Die EN 2 – Portugals Route 66 mit dem Mietwagen bereisen
Nach Voranmeldung kann die Manufaktur besichtigt werden. Sie liegt an der Estrada Nacional 2 , der längste Straße Portugals und längsten Nationalstraße Europas, auch Portugals Route 66 genannt. Diese beginnt im Thermalbad Chaves im äußersten Norden Portugals und endet nach 740 Kilometern in Faro an der Algarve. Die N2 wurde vor über 70 Jahren angelegt, Teile davon gibt es schon seit dem 19. Jahrhundert, andere liegen auf ehemaligen römischen Handelswegen. Fast stündlich wechselt das Landschaftsbild an der Route, die vier Gebirgszüge und elf Flüsse tangiert. Um die Nationalstraße touristisch zu vermarkten, haben sich 35 Gemeinden zum Projekt „N2 Rota Estrada Nacional“ zusammengeschlossen. Für Autofahrer hat OLIMAR eine zweiwöchige Mietwagen-Rundreise im Programm, in Anlehnung an das berühmte amerikanische Vorbild „Portugals Route 66“ genannt. Auf Wunsch kann die Reise auch verkürzt werden.

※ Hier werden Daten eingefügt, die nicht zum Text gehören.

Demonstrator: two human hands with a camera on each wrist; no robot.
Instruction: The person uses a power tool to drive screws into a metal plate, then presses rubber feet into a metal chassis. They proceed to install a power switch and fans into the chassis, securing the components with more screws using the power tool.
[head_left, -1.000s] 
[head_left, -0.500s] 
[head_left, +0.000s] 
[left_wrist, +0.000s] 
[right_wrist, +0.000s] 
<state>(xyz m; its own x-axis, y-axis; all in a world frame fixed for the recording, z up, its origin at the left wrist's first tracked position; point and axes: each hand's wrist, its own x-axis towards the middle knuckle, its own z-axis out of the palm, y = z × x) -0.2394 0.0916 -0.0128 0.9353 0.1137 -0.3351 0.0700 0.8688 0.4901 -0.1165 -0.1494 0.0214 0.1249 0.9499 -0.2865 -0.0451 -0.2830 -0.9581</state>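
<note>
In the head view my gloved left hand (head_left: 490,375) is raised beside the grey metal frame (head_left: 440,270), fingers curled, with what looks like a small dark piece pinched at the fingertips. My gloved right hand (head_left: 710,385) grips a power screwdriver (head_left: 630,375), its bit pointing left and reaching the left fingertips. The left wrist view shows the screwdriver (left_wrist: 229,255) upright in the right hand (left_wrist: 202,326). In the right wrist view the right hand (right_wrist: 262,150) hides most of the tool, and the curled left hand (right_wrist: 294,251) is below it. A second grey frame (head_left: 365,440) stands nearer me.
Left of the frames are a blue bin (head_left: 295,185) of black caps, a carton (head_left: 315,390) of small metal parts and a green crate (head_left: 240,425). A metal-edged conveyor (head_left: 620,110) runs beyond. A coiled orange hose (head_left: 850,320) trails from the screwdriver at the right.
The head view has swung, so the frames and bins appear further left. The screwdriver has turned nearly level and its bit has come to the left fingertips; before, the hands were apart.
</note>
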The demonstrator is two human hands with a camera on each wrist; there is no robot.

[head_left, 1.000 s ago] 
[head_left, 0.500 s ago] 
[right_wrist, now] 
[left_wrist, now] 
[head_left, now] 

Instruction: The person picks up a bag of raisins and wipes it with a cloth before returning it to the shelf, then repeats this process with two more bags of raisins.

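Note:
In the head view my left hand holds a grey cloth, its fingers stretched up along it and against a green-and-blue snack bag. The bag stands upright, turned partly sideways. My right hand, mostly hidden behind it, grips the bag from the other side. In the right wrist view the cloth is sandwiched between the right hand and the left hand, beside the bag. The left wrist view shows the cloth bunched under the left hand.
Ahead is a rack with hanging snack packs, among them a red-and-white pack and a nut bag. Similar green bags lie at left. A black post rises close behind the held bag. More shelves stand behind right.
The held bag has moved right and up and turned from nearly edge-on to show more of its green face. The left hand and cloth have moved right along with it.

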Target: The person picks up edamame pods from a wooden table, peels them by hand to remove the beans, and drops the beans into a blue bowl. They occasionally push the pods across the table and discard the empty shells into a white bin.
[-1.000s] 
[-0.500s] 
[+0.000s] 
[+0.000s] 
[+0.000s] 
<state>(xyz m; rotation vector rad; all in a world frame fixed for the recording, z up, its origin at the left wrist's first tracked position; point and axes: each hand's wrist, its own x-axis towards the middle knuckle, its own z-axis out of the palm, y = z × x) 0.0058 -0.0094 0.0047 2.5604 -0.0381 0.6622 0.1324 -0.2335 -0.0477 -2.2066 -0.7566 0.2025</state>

Auf dem Weg locken immer wieder Städte und Städtchen zum Zwischenstop oder für Abstecher, so auch Alcáçovas. Bis auf die Manufaktur ist der Ort touristisch recht unbedeutend. Nur einmal blickte die (europäische) Welt kurz auf ihn: 1479, als mit dem Vertrag von Alcáçovas der seit fünf Jahren tosende Kastilische Erbfolgekrieg beendet wurde. Die Manufaktur mit über hundertjähriger Tradition liegt in einer modernen Werkshalle. Bei der Besichtigung sehen Urlauber zuerst eine große Verkaufsfläche mit Kuhglocken, kleineren Glocken für Schafe und Katzen, Schmuckglocken und anderen Souvenirs…
Vom Eisenblech zur Glocke – die Produktionsschritte
Faszinierend ist es zu beobachten, wie die Glocken entstehen. Zuerst schneidet ein Mitarbeiter aus Eisenblech Rechtecke in der gewünschten Glockengröße aus, die kalt mit Metallschere und Hammer zu becherförmigen Gebilden verarbeitet werden. Kleine Stücke aus Kupfer und Zinn werden um die Becher gelegt, die dann von einem Mantel aus Ton und Stroh umgeben werden. Jetzt kommt der Marsmensch zum Zuge, der die so präparierten künftigen Kuhglocken bei 1200 Grad Celsius brennt.
Nach dem Brennen tritt die ganze Mannschaft wie ein Ballett an, um im gleichen Takt die glühendheißen, ummantelten Kuhglocken an langen Stangen hin- und herzurollen. Dadurch wird eine gleichmäßige Verschmelzung des Metalls erreicht. Es zischt, wenn dann das Material zum Abkühlen in kaltes Wasser geworfen wird. Wenn anschließend der Lehm-Stroh-Mantel angeschlagen wird, kommen die goldgelben Glocken zutage. Sie werden getrocknet, poliert und mit Klöppel versehen. Und dann kommt der Höhepunkt: Der Meister stimmt den Ton der Glocke mit unendlich vielen kurzen Hammerschlägen ab – eine Aufgabe, die Fingerspitzengefühl, Geschick und ein perfektes Gehör erfordert. Und dann ist der Weg für die Kuhglocken von Alcáçovas frei – hinaus in die ganze Welt.
Kuhglockenmanufaktur 🙂 Wirklich ein toller Beitrag. danke!
Ein sehr informativer Beitrag. In dieser Manufaktur war ich 2017 auch einmal zu Gast. Wirklich toll!